Prior to this announcement, the Masters was the only major that he had never missed a pro.

Said Augusta National chairman Billy Payne, “Tiger was gracious in keeping us updated of his condition and making us aware of his decision. We wholeheartedly offered our best wishes for his immediate and long-term recovery. Tiger will be in our thoughts and will be missed by our patrons and all of us at the Masters Tournament next week. He is one of our most decorated champions and we look forward to his healthy return in 2015 and beyond.”

Woods first showed signs of back pain at the 2012 Barclays, and he grabbed his back after a few swings at last year’s PGA Championship.

Two weeks later, he hit a shot in the final round of the Barclays and dropped to his knees in pain. He was able to play the next three FedEx Cup events, then the Turkish Airlines Open and his own World Challenge to close out the year. This season, however, he is off to the worst start of his career, finishing no better than T-25 (with one WD) in four worldwide starts.

Woods withdrew during the final round of the Honda Classic, citing back spasms.
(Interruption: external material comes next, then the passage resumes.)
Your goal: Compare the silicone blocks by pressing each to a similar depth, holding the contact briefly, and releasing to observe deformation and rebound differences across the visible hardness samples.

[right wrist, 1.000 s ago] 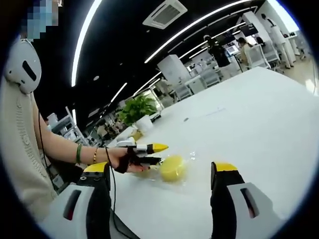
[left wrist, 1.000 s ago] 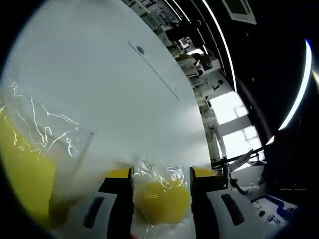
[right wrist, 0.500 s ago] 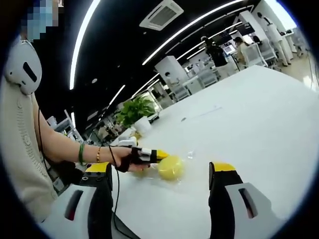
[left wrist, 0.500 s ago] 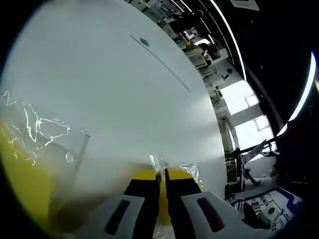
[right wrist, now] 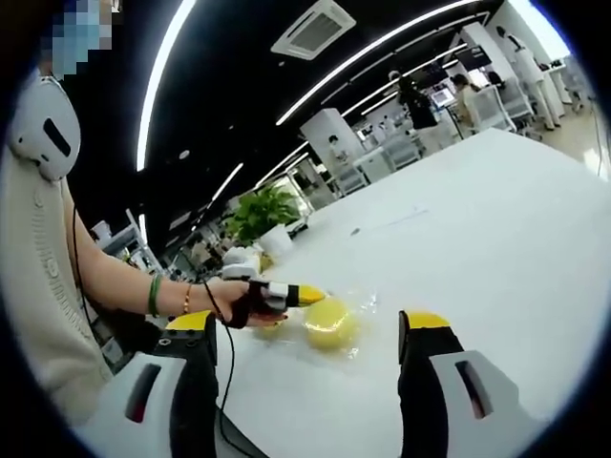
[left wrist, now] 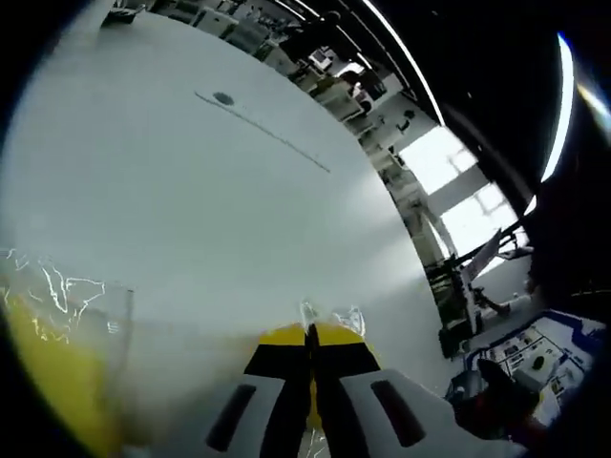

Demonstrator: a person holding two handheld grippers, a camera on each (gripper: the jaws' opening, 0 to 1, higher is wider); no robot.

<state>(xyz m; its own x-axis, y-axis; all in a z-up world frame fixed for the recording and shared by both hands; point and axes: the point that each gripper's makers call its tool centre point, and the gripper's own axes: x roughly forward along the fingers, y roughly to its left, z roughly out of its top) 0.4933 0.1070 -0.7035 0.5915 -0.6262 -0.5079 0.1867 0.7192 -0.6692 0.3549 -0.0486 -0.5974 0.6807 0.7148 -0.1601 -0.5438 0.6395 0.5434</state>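
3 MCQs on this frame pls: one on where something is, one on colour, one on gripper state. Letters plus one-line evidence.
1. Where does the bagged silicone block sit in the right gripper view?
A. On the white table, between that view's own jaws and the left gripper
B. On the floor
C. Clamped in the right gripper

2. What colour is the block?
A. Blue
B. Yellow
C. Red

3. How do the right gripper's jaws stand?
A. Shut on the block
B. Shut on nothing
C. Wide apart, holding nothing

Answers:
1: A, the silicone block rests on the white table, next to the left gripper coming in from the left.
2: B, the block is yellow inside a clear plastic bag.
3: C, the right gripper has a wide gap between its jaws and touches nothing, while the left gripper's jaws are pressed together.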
He played the following week at Doral, and was in contention after three days, but he reinjured his back during the final round, closed with 78 – the highest final-round score of his career – and tied for 25th.

When asked at Doral if the issue was more serious than back spasms, Woods replied, “Well, it is back spasms, so we’ve done all the protocols and it’s just a matter of keeping everything aligned so it doesn’t go into that.”

Woods then opted to sit out the Arnold Palmer Invitational, a tournament he has won eight times, in favor of more treatment. Last week, when announcing a new title sponsor for his Washington, D.C.-area tournament, Woods said that it was “too soon” to know about his Masters status and that the process had been “very frustrating.”

Woods has now missed five of the past 23 majors dating to summer 2008, when he was recovering from reconstructive knee surgery. He also missed the U.S. Open and British Open in 2011 after sustaining injuries to his left knee and Achilles’ tendon while playing a shot from under a tree at Augusta.

“Of course, we’re disappointed to hear that Tiger will be out of competition for a few months and will miss several big tournaments, but I’m sure no one is more disappointed than Tiger,” PGA Tour commissioner Tim Finchem said in a statement. “I was pleased to hear that Tiger’s procedure to alleviate a pinched nerve was successful and that the long-term prognosis for his recovery is positive.”

Woods, a four-time Masters winner, hasn’t won the year’s first major since 2005. Since then, he has finished no worse than sixth in seven of his last eight appearances.

Before his injury woes, Woods was eagerly anticipating this year’s foursome of major venues. He has finished in the top 3 in each of his two U.S. Open appearances at Pinehurst; he won the Open the last time it was held at Royal Liverpool, in 2006; and he won the 2000 PGA Championship at Valhalla.

Now, though, the rest of his season is in doubt.